Release of the QEMU 7.2 emulator

The release of the QEMU 7.2 project is presented. As an emulator, QEMU allows you to run a program built for one hardware platform on a system with a completely different architecture, for example, run an ARM application on an x86-compatible PC. In the virtualization mode in QEMU, the performance of code execution in an isolated environment is close to a hardware system due to the direct execution of instructions on the CPU and the use of the Xen hypervisor or KVM module.

The project was originally created by Fabrice Bellard to allow Linux executables built for the x86 platform to run on non-x86 architectures. Over the years of development, full emulation support has been added for 14 hardware architectures, the number of emulated hardware devices has exceeded 400. In preparation for version 7.2, more than 1800 changes have been made from 205 developers.

Key improvements added in QEMU 7.2:

  • Added support for AVX, AVX86, F2C, FMA16, and VAES instructions to the x3 architecture emulator in the classic TCG code generator, as well as performance optimizations related to the use of SSE instructions.

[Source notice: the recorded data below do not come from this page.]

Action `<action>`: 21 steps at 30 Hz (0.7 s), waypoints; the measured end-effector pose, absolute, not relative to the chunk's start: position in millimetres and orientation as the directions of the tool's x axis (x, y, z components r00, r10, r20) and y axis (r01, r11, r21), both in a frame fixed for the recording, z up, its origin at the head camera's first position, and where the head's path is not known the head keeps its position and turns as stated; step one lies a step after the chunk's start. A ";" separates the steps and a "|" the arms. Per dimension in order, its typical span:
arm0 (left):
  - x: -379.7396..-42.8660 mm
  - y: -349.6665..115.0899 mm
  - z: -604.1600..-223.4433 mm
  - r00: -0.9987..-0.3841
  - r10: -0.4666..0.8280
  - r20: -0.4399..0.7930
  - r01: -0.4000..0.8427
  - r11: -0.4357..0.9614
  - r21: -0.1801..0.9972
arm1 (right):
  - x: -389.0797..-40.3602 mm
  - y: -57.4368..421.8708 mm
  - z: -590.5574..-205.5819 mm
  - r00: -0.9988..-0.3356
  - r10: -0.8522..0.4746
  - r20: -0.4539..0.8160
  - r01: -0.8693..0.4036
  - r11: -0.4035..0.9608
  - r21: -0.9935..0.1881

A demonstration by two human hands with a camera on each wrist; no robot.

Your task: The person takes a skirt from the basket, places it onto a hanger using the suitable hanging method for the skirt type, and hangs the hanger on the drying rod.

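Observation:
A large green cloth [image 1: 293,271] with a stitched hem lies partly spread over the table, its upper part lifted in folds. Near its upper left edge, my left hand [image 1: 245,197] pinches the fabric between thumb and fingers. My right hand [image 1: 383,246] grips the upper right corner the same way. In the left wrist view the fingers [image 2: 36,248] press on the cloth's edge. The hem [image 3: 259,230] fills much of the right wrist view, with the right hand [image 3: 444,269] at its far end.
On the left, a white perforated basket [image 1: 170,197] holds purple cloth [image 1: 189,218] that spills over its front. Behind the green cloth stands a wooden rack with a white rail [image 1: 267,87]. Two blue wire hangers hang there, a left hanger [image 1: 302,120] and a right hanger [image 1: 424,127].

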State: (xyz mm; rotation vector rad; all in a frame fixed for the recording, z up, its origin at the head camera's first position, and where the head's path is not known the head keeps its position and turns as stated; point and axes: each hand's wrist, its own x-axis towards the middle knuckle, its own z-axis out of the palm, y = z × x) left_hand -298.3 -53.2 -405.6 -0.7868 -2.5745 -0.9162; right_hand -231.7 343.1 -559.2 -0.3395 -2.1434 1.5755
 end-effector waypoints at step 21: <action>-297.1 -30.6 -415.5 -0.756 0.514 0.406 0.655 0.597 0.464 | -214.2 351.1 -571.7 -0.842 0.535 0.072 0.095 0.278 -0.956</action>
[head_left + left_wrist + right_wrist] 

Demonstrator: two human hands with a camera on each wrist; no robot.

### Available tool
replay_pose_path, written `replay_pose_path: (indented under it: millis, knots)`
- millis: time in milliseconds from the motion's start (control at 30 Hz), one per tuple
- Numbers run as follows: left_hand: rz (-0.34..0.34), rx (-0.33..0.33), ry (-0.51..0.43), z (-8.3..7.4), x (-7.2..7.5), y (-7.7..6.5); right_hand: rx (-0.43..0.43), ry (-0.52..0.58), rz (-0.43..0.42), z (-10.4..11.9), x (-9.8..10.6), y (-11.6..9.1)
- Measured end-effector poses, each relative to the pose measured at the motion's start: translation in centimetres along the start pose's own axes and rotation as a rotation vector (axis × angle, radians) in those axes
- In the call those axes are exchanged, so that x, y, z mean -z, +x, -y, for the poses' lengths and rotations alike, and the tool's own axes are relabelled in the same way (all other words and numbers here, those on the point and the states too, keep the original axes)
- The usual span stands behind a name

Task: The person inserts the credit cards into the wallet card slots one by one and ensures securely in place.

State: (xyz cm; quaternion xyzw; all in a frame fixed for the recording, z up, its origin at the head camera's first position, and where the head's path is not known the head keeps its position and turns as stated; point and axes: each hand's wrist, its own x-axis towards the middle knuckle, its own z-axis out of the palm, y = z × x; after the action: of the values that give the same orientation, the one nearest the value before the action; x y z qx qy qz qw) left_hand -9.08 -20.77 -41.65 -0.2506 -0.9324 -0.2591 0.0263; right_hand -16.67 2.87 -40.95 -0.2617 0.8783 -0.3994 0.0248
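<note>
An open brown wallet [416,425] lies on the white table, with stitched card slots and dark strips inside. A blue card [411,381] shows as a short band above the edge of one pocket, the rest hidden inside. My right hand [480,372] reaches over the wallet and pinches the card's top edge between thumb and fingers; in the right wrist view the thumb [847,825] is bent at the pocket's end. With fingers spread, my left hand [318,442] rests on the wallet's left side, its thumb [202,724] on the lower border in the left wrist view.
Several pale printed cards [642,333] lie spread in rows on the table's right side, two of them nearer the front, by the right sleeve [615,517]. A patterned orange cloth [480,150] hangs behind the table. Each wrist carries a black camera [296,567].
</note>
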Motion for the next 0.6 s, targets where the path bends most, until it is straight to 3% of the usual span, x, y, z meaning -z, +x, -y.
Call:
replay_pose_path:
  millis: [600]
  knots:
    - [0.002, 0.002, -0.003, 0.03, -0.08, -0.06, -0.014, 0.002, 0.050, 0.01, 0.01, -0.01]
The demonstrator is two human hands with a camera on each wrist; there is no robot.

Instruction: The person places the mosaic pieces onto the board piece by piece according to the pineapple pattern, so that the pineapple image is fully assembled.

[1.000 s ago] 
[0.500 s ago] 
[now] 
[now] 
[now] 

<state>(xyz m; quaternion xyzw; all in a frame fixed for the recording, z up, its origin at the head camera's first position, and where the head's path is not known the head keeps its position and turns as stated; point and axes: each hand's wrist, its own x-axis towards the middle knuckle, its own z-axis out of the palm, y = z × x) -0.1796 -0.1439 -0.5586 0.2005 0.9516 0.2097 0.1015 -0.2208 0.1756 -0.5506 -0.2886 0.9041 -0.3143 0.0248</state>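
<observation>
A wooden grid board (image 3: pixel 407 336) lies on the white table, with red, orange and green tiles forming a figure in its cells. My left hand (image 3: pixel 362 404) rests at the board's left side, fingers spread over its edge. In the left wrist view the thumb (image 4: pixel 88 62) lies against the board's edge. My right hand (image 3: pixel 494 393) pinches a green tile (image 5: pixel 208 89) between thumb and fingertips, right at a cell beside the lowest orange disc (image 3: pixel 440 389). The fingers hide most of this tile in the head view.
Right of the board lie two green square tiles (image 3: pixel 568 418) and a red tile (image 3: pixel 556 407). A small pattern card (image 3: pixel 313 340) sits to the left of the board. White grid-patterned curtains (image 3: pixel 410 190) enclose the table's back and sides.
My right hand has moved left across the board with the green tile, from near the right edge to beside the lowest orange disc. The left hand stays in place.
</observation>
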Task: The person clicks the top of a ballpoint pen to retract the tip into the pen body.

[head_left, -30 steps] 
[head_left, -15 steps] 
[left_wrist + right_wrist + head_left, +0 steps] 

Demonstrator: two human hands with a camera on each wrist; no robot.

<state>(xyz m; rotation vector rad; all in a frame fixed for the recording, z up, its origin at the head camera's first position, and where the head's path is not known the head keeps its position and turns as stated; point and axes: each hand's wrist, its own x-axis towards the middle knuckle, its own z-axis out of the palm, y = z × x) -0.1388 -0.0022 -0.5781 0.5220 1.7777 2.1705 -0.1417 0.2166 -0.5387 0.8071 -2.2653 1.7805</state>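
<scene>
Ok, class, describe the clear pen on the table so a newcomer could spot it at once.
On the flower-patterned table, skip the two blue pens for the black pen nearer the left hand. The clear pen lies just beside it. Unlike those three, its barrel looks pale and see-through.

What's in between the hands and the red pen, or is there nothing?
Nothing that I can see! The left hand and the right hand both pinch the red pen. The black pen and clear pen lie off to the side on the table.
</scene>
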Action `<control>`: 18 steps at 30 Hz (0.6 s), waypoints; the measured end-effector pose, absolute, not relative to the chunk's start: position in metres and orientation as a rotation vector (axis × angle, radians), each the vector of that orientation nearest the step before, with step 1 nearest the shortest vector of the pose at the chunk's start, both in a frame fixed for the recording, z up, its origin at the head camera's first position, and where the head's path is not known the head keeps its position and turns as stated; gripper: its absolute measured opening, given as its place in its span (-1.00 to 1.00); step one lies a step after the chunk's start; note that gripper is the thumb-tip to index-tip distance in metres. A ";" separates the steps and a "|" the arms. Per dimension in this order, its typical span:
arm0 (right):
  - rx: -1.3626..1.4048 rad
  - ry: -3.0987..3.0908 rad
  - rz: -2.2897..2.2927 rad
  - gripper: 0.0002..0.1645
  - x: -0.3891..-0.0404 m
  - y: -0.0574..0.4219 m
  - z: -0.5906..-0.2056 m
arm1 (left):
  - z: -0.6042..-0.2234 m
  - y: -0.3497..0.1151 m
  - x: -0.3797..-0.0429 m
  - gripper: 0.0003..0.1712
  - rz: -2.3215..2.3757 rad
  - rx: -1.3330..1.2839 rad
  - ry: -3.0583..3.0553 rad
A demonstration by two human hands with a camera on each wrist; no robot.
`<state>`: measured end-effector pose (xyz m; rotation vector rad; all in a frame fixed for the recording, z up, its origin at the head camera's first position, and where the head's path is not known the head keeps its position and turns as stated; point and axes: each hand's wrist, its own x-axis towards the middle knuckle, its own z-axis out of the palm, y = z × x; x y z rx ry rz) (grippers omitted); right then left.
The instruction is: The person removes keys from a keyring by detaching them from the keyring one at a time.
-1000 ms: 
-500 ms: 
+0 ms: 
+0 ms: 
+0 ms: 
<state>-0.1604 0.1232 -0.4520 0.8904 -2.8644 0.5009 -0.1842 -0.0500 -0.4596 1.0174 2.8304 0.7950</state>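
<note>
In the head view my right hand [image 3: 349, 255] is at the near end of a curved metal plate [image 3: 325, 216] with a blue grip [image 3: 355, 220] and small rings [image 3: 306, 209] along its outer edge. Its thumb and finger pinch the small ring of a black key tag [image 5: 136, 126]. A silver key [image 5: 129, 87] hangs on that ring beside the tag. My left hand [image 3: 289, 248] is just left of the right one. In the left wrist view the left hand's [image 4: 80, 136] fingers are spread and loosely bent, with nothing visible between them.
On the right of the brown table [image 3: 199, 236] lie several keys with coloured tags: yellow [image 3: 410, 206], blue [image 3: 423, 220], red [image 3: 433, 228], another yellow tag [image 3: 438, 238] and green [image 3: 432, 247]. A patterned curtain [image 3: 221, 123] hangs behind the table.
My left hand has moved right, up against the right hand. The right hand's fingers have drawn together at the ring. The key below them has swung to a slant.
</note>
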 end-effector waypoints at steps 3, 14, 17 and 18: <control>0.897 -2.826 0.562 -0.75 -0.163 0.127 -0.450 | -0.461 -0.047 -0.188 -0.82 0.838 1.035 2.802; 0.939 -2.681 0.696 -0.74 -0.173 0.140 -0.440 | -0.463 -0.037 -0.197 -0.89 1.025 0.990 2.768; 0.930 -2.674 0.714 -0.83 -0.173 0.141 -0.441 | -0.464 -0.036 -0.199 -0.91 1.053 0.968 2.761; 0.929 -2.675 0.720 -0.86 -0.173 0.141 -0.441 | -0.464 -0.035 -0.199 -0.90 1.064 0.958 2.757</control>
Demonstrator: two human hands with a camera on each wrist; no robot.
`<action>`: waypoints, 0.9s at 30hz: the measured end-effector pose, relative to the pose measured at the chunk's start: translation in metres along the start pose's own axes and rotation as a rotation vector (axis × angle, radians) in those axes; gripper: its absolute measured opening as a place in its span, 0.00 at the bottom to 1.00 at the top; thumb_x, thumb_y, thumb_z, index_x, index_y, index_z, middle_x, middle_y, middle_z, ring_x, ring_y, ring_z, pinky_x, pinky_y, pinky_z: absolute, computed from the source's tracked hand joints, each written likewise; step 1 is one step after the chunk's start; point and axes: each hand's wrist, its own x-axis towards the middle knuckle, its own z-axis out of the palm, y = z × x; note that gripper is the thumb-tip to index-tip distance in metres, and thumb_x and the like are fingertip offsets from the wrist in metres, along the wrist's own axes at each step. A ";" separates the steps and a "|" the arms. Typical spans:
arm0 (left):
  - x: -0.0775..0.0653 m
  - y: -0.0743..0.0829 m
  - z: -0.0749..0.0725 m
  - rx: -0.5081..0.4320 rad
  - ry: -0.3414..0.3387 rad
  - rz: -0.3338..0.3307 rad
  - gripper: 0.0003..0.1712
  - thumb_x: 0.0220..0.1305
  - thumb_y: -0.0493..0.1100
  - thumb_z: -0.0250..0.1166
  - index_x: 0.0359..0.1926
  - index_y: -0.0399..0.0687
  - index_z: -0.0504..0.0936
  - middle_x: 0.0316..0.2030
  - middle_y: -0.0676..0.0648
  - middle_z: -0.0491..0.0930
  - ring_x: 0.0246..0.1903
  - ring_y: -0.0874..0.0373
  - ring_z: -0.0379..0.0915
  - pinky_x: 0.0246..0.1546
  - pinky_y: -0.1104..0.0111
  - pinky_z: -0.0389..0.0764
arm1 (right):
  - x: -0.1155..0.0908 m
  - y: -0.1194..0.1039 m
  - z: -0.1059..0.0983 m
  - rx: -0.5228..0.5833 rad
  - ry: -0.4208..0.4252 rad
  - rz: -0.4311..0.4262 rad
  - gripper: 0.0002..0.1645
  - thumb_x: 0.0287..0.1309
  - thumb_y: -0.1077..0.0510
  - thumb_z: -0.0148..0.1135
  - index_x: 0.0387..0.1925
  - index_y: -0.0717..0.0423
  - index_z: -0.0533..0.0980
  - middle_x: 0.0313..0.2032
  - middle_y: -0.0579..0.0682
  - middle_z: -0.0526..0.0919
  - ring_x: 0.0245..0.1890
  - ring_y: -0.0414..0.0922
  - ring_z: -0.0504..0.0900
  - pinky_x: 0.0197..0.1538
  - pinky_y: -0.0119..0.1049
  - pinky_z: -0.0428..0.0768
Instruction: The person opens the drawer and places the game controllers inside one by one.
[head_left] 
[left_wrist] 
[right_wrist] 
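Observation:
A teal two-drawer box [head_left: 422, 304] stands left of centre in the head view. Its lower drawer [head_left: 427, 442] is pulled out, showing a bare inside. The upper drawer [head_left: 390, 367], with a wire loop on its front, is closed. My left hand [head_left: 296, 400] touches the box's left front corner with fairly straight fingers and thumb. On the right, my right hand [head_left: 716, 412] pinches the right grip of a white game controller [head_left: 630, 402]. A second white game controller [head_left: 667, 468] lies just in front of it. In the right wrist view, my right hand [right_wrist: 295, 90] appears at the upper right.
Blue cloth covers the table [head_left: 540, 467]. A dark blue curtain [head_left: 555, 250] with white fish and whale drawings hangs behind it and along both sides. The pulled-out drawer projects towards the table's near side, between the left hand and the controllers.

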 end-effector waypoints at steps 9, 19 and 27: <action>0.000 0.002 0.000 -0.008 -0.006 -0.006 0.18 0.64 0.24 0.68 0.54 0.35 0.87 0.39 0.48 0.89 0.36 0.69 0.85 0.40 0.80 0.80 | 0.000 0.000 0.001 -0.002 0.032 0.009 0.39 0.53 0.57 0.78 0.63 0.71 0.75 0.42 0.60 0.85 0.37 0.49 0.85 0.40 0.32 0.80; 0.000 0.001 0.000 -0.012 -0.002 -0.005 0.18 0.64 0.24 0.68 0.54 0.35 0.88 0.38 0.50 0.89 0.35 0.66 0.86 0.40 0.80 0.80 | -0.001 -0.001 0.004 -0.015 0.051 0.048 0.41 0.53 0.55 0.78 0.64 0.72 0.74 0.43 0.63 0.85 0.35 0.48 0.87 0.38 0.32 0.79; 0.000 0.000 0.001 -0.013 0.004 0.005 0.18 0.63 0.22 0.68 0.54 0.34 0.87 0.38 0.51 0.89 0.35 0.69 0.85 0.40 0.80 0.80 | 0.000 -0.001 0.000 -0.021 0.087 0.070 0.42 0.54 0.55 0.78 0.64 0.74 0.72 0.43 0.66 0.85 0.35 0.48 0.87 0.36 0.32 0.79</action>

Added support for KVM exit tracking mechanism ("notify vmexit"), which allows to bypass errors in the CPU that can lead to a hang.
  • The ARM emulator supports CPU Cortex-A35 and processor extensions ETS (Enhanced Translation Synchronization), PMUv3p5 (PMU Extensions 3.5), GTG (Guest Translation Granule 4KB, 16KB, 64KB), HAFDBS (hardware control of the access flag and the "dirty" state) and E0PD (Preventing EL0 Access to Shared Address Maps).
  • LoongArch emulator adds support for fw_cfg DMA, memory hot plugging, and TPM (Trusted Platform Module) device emulation.
  • The OpenRISC architecture emulator implements the 'virt' platform for device testing and use in continuous integration systems. Implemented support for multi-threaded execution of the classic TCG (Tiny Code Generator) code generator.
  • The RISC-V architecture emulator in the emulated 'virt' machines now has the ability to boot firmware from pflash in S-mode. Improved work with device tree.
  • The 390x architecture emulator provides support for the MSA5 extension (Message-Security-Assist Extension 5 with PRNO instruction for generating pseudo-random numbers), KIMD/KLM instructions (an implementation of SHA-512), and extended zPCI interpretation for guests based on the KVM hypervisor.
  • Backends for working with memory provide pre-allocation of memory, taking into account the NUMA architecture.
  • Enhanced checking of LUKS encrypted block device headers, added the ability to create LUKS images on macOS.
  • In the 9pfs backend, which allows using the Plan 9 network file system for accessing one virtual machine to another, a switch was made to using the GHashTable hash in the identifier table, which in some situations led to a performance increase of 6-12 times.
  • Added new netdev backends stream and dgram.
  • Support for FreeBSD has been added to the ARM-based guest agent.
  • GUI builds for macOS provide the ability to include Cocoa- and SDL/GTK-based interfaces in a single executable file.
  • Removed built-in submodule "slirp", instead of which it is recommended to use the system library libslirp.
  • Due to a lack of testing capability, support has been deprecated for host systems with 32-bit MIPS processors using "Big endian" byte order.